If Switzerland is attacked, it is literally rigged to blow up. - wdaareg
https://www.schneier.com/blog/archives/2012/06/switzerland_nat.html

======
m_mueller
Here's another interesting bit: Up until now it is still required by law that
apartment buildings are built with a nuclear proof bunker underneath,
including air filters. There are in fact more bunker places than people in
Switzerland, i.e. >8M. These bunkers are mostly used as wine cellars and
storage rooms now. Also, most of the soldiers take their rifle home and store
it, even pass it to their sons. This thing is basically a sniper rifle
nowadays, precise for 1300f without scope, 2000f with scope.

But, see, the biggest effect this has is not in scaring off foreign powers
(which hasn't been relevant since WW2), but on the people's mentality within
the country.
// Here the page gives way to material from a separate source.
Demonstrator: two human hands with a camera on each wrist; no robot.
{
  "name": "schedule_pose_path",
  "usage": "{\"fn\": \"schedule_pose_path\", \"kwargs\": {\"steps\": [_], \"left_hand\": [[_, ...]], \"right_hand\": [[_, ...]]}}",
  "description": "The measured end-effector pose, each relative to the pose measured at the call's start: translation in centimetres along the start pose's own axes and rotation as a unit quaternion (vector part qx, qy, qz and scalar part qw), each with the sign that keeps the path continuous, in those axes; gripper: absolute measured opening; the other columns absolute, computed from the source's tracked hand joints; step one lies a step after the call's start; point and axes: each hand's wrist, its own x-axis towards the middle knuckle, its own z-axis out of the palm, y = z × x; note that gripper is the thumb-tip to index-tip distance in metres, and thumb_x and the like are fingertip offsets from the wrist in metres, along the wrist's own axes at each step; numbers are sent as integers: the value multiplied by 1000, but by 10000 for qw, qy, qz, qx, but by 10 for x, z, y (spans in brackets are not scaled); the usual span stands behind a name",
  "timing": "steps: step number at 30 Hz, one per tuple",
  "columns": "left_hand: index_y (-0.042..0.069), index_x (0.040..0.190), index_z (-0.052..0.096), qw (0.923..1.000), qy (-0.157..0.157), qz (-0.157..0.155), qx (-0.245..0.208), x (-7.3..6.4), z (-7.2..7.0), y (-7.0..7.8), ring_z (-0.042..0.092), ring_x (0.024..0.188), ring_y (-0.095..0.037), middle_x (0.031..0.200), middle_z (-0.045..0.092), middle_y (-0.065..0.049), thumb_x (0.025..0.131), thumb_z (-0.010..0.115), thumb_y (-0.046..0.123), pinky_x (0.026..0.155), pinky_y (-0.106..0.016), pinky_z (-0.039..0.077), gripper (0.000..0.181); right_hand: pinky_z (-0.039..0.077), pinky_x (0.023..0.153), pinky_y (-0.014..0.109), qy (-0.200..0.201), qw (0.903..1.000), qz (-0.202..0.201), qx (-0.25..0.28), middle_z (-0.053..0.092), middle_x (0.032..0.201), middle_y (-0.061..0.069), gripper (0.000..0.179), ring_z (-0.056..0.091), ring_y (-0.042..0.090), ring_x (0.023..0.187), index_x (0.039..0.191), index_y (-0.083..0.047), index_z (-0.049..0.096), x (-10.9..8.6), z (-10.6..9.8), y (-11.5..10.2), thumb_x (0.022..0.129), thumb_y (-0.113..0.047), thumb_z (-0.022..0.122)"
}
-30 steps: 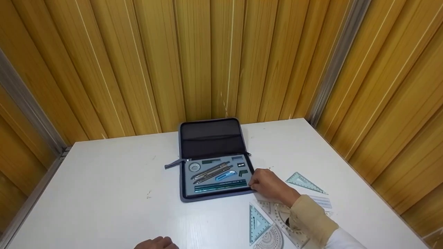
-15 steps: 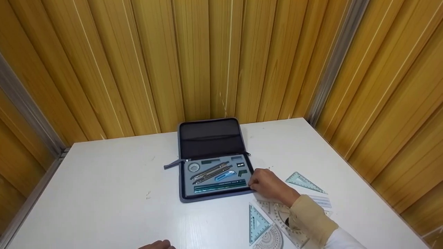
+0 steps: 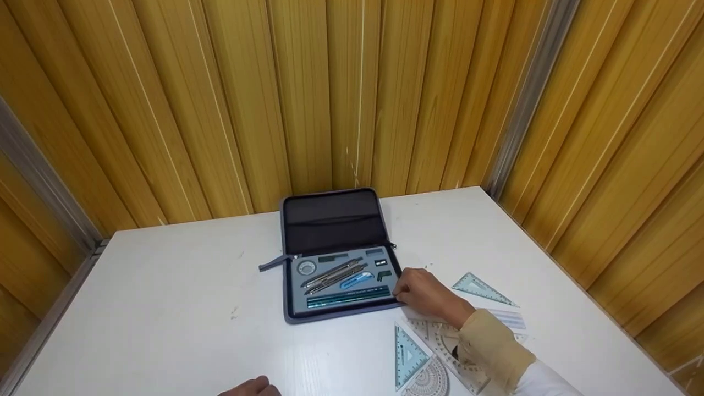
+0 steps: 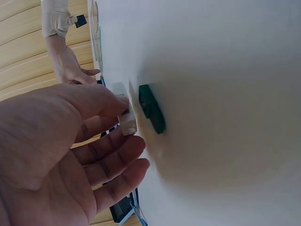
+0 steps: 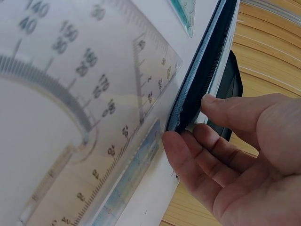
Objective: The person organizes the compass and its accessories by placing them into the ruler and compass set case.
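Note:
A blue-grey zip case (image 3: 289,297) lies unzipped with its lid back. Its grey tray holds teal pencils (image 3: 347,297), two metal compasses (image 3: 334,275), a blue cutter (image 3: 356,280) and a small metal sharpener (image 3: 380,263). My right hand (image 3: 426,291) pinches the case's front right corner; in the right wrist view the thumb (image 5: 221,106) lies at its inner side, fingers outside. My left hand (image 4: 61,141) pinches a small clear-whitish block (image 4: 127,123) between thumb and fingers, close over the table. Beside it lies a small dark green plastic piece (image 4: 151,108).
Under and around my right forearm lie a large clear protractor ruler (image 3: 440,338), a set square (image 3: 410,355), a half-round protractor (image 3: 429,379) and a straight ruler (image 3: 509,318). Another set square (image 3: 481,289) is farther right. Wood-patterned walls (image 3: 330,110) border the white table (image 3: 165,308).
My left hand has drawn slightly down at the front edge of the head view. My right hand keeps its place at the case corner; the whole view shifts slightly.

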Motion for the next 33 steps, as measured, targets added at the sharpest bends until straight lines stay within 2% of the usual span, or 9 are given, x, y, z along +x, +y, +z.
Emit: {"fn": "schedule_pose_path", "kwargs": {"steps": [3, 7, 10, 12, 14, 18, 26, 30, 33], "left_hand": [[11, 82, 73, 9962, -510, -702, -79, 9, -13, 2, 40, 57, 6, 69, 44, 16, 94, 62, 66, 45, -18, 39, 57], [6, 91, 72, 9927, -822, -880, -91, 23, -28, 0, 46, 64, 3, 77, 49, 9, 88, 70, 67, 54, -21, 49, 60], [6, 96, 71, 9906, -825, -1068, -217, 36, -36, 3, 50, 68, 0, 84, 52, 6, 90, 80, 41, 60, -24, 53, 36], [7, 98, 70, 9894, -768, -1204, -258, 45, -40, 6, 51, 70, -1, 87, 52, 6, 87, 83, 20, 62, -24, 54, 21], [8, 97, 70, 9883, -689, -1325, -311, 54, -43, 10, 53, 71, -3, 88, 52, 5, 82, 81, 2, 63, -24, 54, 20], [9, 97, 70, 9852, -647, -1551, -333, 70, -47, 17, 55, 72, -6, 90, 53, 5, 81, 81, -1, 65, -24, 54, 22], [8, 99, 69, 9931, 80, -1147, -210, 96, -48, 23, 60, 80, -9, 95, 58, 1, 85, 76, -1, 69, -25, 55, 19], [8, 103, 70, 9921, 238, -1193, -296, 112, -46, 26, 62, 85, -10, 99, 59, 1, 86, 75, 0, 75, -27, 57, 19], [6, 104, 70, 9935, 396, -1041, -239, 125, -44, 29, 64, 87, -12, 101, 61, -1, 86, 76, 1, 75, -28, 58, 20]], "right_hand": [[57, 84, 38, 0, 10000, 11, -30, 68, 93, 1, 14, 64, 16, 93, 98, -1, 81, -1, 0, 0, 88, 6, 72], [58, 85, 38, -35, 9999, 106, 26, 68, 94, 1, 15, 65, 17, 94, 99, -1, 80, -1, 0, 0, 89, 5, 72], [58, 86, 38, -69, 9997, 214, 65, 68, 96, 0, 16, 65, 16, 94, 101, -2, 81, -1, -1, 0, 90, 4, 71], [58, 86, 37, -89, 9996, 256, 79, 67, 96, -1, 16, 65, 15, 94, 102, -2, 81, -1, -1, 0, 90, 4, 71], [57, 87, 37, -119, 9994, 304, 95, 67, 96, -1, 17, 64, 15, 93, 102, -3, 81, 0, -1, -1, 91, 3, 71], [57, 88, 38, -132, 9995, 287, 64, 67, 97, 0, 16, 65, 17, 95, 102, -3, 81, 0, 0, -2, 90, 3, 71], [57, 89, 39, -125, 9992, 369, 18, 67, 98, 0, 16, 65, 18, 97, 102, -3, 80, -1, 1, -3, 91, 3, 71], [57, 86, 38, -64, 9997, 245, 44, 67, 96, 1, 15, 63, 16, 93, 101, -1, 80, -1, 2, -2, 90, 4, 71], [57, 85, 38, -14, 9998, 214, 42, 67, 96, 2, 16, 63, 16, 92, 100, -1, 80, -1, 2, -2, 89, 5, 71]]}}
The government is seen as the people's employee. The guns at
home, the banking secrecy and the direct democracy are in many ways
instantiations of this thinking. Politicians wouldn't even think about trying
to pass laws that are unpopular. With the tools given, a resistance movement
would be very difficult to fight against - it's like a Sword of Damocles
hanging over the country that has become so natural, no-one even thinks about
it. On the other hand this situation has never materialized since the republic
was founded 170 odd years ago, even though there are multiple minority
ethnicities - the people's political power with the Referendum is enough to
keep everyone content. Majority decisions are true majority decisions.

This country is like a lab, showing that a democracy can be stable, prosperous
and peaceful for a long time - if only other nations would recognize the
lessons that could be learned from this.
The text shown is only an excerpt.